The use of Machine Learning is growing widespread. Organizations are embracing it in various ways to improve their businesses. The rise of Machine Learning is coupled with the advance of open source big data processing frameworks which makes it possible to analyze tons of data in a cost-effective and efficient way. Apache Spark is one of those frameworks which have grown as a blue eyed technology in this Big Data processing world.
Apache Spark provides two libraries- MLlib and ML Pipeline for implementing machine learning. Traditionally, MLlib was the only machine learning library in Apache Spark. However, Mllib just provides machine learning algorithms that are used to create models. The creation of machine learning models is not merely applying the machine learning algorithms to data. Creating a machine learning model involves several stages of data preparation, post-processing, and validations. Data traverses through different steps before delivering back the results to us. Managing this ML workflow is a cumbersome process.
With the introduction of ML pipelines in Apache Spark, it is now easier to handle the machine learning workflow. ML pipelines bind the different steps of an ML flow together making it efficient to prepare and deploy the models in a production environment.
Below is a list of few important terminologies associated with ML Pipelines:
1) A DataFrame is used as data sets in an ML pipeline. A dataframe can be used to store various types of data types together in different columns. It can be created from existing RDD’s, data files or external database tables.
2)Transformers are used to transform or convert one data frame to another. For example, a transformer can read inputs, create new features(columns) by combining some inputs and output a new data frame with appending the new columns to input dataframe.
3) Estimators are the machine learning algorithms that learn from the training data. Estimators have a fit() method which is invoked to learn from the data and produces a model which is a transformer. The learned model is a transformer as it takes the input data frame, makes the predictions and creates a new data frame by adding new prediction columns to the existing data frame. For example, DecisionTreeClassifier is an estimator which accept a training Dataframe and produces a DecisionTreeClassification Model which is a transformer.

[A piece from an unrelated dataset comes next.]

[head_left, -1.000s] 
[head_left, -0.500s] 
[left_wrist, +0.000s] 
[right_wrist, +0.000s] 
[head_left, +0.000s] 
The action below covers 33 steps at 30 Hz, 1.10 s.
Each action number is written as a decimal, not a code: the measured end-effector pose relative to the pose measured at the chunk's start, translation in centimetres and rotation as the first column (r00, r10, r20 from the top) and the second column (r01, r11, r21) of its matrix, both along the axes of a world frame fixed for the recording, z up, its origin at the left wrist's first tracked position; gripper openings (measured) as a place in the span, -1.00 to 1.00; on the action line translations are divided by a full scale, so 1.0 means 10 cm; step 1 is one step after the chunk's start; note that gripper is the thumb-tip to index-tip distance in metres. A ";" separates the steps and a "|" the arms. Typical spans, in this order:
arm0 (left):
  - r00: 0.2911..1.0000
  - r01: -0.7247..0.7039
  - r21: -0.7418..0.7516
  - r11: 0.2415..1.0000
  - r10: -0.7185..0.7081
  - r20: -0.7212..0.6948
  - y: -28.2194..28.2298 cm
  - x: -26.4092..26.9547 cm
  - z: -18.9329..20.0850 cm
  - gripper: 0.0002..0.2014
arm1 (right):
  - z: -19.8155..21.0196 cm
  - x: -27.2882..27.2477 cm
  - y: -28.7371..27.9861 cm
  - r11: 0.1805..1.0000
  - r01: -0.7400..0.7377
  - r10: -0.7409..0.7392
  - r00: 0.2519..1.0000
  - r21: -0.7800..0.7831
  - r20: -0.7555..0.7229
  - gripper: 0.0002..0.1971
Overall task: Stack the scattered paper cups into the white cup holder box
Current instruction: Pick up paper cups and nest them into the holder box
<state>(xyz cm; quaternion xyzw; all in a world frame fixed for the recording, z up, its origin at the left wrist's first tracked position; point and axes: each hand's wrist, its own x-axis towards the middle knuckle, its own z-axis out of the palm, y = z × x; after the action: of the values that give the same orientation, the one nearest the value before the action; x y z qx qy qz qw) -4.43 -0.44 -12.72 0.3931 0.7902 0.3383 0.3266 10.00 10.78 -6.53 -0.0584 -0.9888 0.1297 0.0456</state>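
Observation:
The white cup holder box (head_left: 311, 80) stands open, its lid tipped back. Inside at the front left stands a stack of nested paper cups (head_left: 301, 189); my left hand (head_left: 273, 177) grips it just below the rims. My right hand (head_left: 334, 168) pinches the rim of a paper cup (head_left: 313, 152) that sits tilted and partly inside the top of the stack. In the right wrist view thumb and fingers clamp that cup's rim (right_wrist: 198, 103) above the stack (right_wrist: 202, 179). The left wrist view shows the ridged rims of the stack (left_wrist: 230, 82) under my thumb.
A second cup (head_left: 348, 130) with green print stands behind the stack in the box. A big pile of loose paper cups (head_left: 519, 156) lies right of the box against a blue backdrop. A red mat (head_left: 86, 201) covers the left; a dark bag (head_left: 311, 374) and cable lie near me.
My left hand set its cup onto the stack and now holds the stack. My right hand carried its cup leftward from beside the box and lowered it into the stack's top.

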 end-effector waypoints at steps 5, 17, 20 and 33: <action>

4) A Pipeline chains together multiple stages such as data preparation, model training and post processing tasks of the machine learning workflow together. It consists of a collection of stages where each stage is either an Estimator or a Transformer. The transformers and estimators are specified in a sequence to form a machine learning workflow. During the execution phase, these stages run in the order they are defined. Also, with the help of the pipeline API, it is easier to combine and tune multiple ML algorithms into a single workflow.
5) Params provide uniform API to specify parameters for both transformers and estimators
The below example demonstrates the use of spark ML pipeline to create a decision tree model. In this example, we will create a PCA model first and then use the newly created features to create a decision tree model for predictions. PCA is a dimensionality reduction technique used to reduce the features used to represent the data.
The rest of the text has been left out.